Split
- exception neer_match_utilities.split.SplitError[source]
- Custom exception for errors in data splitting. 
- neer_match_utilities.split.split_test_train(left, right, matches, test_ratio=0.3, validation_ratio=0.1)[source]
- Splits datasets into training, validation, and testing subsets. - This function ensures that only observations from left and right that are referenced in the matches DataFrame are included in the split process. - Parameters:
- left (pd.DataFrame) – The left dataset to split. 
- right (pd.DataFrame) – The right dataset to split. 
- matches (pd.DataFrame) – A DataFrame containing matching pairs between the left and right datasets. It must include columns ‘left’ and ‘right’, referencing indices in left and right. 
- test_ratio (float, optional) – The proportion of the data to be used for testing (default is 0.3). 

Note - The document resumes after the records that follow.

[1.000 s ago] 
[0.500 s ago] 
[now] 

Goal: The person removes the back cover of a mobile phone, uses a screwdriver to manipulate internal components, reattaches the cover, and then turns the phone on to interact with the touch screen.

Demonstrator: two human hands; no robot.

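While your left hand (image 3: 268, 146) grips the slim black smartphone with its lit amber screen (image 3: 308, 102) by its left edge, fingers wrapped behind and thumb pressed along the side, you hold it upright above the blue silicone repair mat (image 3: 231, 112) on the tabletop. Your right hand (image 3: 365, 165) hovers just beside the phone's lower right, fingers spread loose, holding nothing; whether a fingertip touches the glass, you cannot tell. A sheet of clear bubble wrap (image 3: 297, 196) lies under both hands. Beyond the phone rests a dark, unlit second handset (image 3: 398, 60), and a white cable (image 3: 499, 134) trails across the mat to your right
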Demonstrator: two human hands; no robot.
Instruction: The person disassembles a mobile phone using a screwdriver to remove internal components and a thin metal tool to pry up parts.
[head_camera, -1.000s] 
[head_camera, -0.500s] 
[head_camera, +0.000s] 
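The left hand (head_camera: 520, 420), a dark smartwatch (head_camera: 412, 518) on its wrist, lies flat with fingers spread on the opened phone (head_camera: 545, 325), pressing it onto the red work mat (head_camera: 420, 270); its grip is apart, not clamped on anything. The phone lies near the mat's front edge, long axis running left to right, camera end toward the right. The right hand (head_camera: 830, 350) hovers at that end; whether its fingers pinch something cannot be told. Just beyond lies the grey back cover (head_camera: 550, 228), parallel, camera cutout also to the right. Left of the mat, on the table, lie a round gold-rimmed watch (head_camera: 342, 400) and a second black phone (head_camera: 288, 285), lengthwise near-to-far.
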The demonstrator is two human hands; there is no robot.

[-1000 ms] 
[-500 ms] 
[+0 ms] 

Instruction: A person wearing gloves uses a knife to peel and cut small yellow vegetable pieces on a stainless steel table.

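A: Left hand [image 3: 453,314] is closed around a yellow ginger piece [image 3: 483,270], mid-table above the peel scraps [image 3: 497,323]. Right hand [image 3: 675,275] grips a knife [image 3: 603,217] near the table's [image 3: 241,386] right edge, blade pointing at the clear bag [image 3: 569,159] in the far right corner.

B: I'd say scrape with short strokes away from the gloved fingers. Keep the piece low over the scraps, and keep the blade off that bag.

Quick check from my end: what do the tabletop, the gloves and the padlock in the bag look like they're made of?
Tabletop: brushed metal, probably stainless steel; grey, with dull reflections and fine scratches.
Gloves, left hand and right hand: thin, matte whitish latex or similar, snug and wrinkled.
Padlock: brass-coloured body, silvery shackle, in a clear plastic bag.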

- validation_ratio (float, optional) – The proportion of the data to be used for validation (default is 0.1). 
 
- Returns:
- A tuple containing: - left_train : pd.DataFrame - right_train : pd.DataFrame - matches_train : pd.DataFrame - left_validation : pd.DataFrame - right_validation : pd.DataFrame - matches_validation : pd.DataFrame - left_test : pd.DataFrame - right_test : pd.DataFrame - matches_test : pd.DataFrame 
- Return type:
- tuple 
- Raises:
- SplitError – If the total counts of split subsets do not match the original dataset size.